Sam, I Kuan; Chen, Ying-Ying; Ma, Jun; Li, Shi-Yuan; Ying, Ruo-Yan; Li, Lin-Xian; Ji, Ping; Wang, Shu-Jun; Xu, Jie; Bao, Yu-Jie; Zhao, Guo-Ping; Zheng, Hua-Jun; Wang, Jin; Sha, Wei; Wang, Ying.
Afiliação
  • Sam IK; Shanghai Institute of Immunology, Department of Microbiology and Immunology, Shanghai Jiao Tong University School of Medicine, Shanghai 200025, China.
  • Chen YY; Shanghai Institute of Immunology, Department of Microbiology and Immunology, Shanghai Jiao Tong University School of Medicine, Shanghai 200025, China.
  • Ma J; Clinic and Research Center of Tuberculosis, Shanghai Key Laboratory of Tuberculosis, Shanghai Pulmonary Hospital, Tongji University School of Medicine, Shanghai 200433, China.
  • Li SY; Shanghai TOLO Biotechnology Company Limited, Shanghai 200233, China.
  • Ying RY; Clinic and Research Center of Tuberculosis, Shanghai Key Laboratory of Tuberculosis, Shanghai Pulmonary Hospital, Tongji University School of Medicine, Shanghai 200433, China.
  • Li LX; Department of Clinical Laboratory, Shenzhen Institute of Translational Medicine, The First Affiliated Hospital of Shenzhen University, Shenzhen Second People's Hospital, Shenzhen 518035, China.
  • Ji P; Shanghai Institute of Immunology, Department of Microbiology and Immunology, Shanghai Jiao Tong University School of Medicine, Shanghai 200025, China.
  • Wang SJ; Shanghai Institute of Immunology, Department of Microbiology and Immunology, Shanghai Jiao Tong University School of Medicine, Shanghai 200025, China.
  • Xu J; Department of Infectious Disease, Shanghai Ninth People's Hospital, Shanghai Jiao Tong University School of Medicine, Shanghai 200011, China.
  • Bao YJ; Department of Infectious Disease, Shanghai Ninth People's Hospital, Shanghai Jiao Tong University School of Medicine, Shanghai 200011, China.
  • Zhao GP; Key Laboratory of Synthetic Biology, Institute of Plant Physiology and Ecology, Shanghai Institutes for Biological Sciences, Chinese Academy of Science, Shanghai 200032, China; Shanghai-MOST Key Laboratory of Health and Disease Genomics, Chinese National Human Genome Center at Shanghai, Shanghai 201
  • Zheng HJ; Shanghai-MOST Key Laboratory of Health and Disease Genomics, Chinese National Human Genome Center at Shanghai, Shanghai 201203, China.
  • Wang J; Department of Clinical Laboratory, Shenzhen Institute of Translational Medicine, The First Affiliated Hospital of Shenzhen University, Shenzhen Second People's Hospital, Shenzhen 518035, China.

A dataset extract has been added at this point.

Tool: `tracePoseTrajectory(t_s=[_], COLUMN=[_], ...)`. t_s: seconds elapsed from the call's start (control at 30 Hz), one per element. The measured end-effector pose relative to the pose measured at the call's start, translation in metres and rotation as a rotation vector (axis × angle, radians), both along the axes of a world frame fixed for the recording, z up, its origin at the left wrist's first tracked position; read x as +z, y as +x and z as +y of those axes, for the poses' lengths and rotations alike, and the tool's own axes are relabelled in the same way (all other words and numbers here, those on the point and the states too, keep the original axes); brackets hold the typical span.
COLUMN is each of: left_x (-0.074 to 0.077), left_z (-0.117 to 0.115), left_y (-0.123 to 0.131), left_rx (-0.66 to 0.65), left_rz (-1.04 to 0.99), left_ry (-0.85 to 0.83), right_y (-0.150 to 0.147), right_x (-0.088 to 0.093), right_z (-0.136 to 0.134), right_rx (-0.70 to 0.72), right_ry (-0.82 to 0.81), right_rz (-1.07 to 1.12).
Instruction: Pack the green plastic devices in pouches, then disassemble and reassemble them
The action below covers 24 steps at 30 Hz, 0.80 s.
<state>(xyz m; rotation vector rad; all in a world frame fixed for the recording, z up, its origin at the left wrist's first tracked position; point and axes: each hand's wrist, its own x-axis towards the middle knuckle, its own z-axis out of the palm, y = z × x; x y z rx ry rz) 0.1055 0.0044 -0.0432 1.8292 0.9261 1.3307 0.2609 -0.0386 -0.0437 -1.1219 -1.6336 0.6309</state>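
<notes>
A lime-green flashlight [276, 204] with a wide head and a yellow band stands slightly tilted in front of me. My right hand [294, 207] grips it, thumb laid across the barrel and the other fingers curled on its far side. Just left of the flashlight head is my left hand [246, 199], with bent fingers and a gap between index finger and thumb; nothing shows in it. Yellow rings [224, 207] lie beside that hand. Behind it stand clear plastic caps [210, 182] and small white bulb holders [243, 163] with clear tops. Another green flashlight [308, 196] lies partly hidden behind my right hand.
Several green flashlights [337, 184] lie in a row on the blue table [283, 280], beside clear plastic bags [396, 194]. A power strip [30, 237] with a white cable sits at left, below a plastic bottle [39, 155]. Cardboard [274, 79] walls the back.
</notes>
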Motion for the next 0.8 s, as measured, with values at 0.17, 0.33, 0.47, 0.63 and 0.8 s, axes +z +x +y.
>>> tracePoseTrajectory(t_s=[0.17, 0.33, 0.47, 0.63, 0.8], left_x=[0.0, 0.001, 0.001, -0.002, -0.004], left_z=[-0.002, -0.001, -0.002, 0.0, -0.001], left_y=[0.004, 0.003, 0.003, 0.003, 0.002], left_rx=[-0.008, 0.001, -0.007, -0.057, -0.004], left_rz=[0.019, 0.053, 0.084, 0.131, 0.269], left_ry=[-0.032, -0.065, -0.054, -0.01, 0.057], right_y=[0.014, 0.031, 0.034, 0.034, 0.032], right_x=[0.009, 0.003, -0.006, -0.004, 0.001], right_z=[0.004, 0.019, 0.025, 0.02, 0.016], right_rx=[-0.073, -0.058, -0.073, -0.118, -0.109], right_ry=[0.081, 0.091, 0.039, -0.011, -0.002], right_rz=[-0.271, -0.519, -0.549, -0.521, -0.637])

Electronic address: wangj01@hotmail.com.
  • Sha W; Clinic and Research Center of Tuberculosis, Shanghai Key Laboratory of Tuberculosis, Shanghai Pulmonary Hospital, Tongji University School of Medicine, Shanghai 200433, China. Electronic address: shfksw@126.com.
  • Wang Y; Shanghai Institute of Immunology, Department of Microbiology and Immunology, Shanghai Jiao Tong University School of Medicine, Shanghai 200025, China; Shanghai-MOST Key Laboratory of Health and Disease Genomics, Chinese National Human Genome Center at Shanghai, Shanghai 201203, China; Shanghai Key L
J Infect ; 83(1): 54-60, 2021 07.
Article em En | MEDLINE | ID: mdl-33951419
ABSTRACT

OBJECTIVES:

Tuberculosis (TB) remains one of the public health problems worldwide. Rapid, sensitive and cost-effective diagnosis of Mycobacterium tuberculosis (M.tb) is critical for TB control.

METHODS:

We developed a novel M.tb DNA detection platform (nominated as TB-QUICK) which combined loop-mediated isothermal amplification (LAMP) and CRISPR-Cas12b detection. TB-QUICK was performed on pulmonary or plasma samples collected from 138 pulmonary TB (PTB) patients, 21 non-TB patients and 61 close contacts to TB patients. Acid-fast bacillus (AFB) smear, M.tb culture and GeneXpert MTB/RIF (Xpert) assays were routinely conducted in parallel.

RESULTS:

By targeting M.tb IS6110, TB-QUICK platform could detect as low as 1.3 copy/µL M.tb DNA within 2 h. In pulmonary TB samples, TB-QUICK exhibited improved overall sensitivity of 86.8% over M.tb culture (66.7%) and Xpert (70.4%), with the specificity of 95.2%. More significantly, TB-QUICK exhibited a superior sensitivity in AFB-negative samples (80.5%) compared to Xpert (57.1%) and M.tb culture (46.2%). In the detection of plasma M.tb DNA by TB-QUICK, 41.2% sensitivity for AFB-positive and 31.7% for AFB-negative patients were achieved.

CONCLUSION:

In conclusion, TB-QUICK exhibits rapidity and sensitivity for M.tb DNA detection with the superiority in smear-negative paucibacillary TB patients. The clinical application of TB-QUICK in TB diagnosis needs to be further validated in larger cohort.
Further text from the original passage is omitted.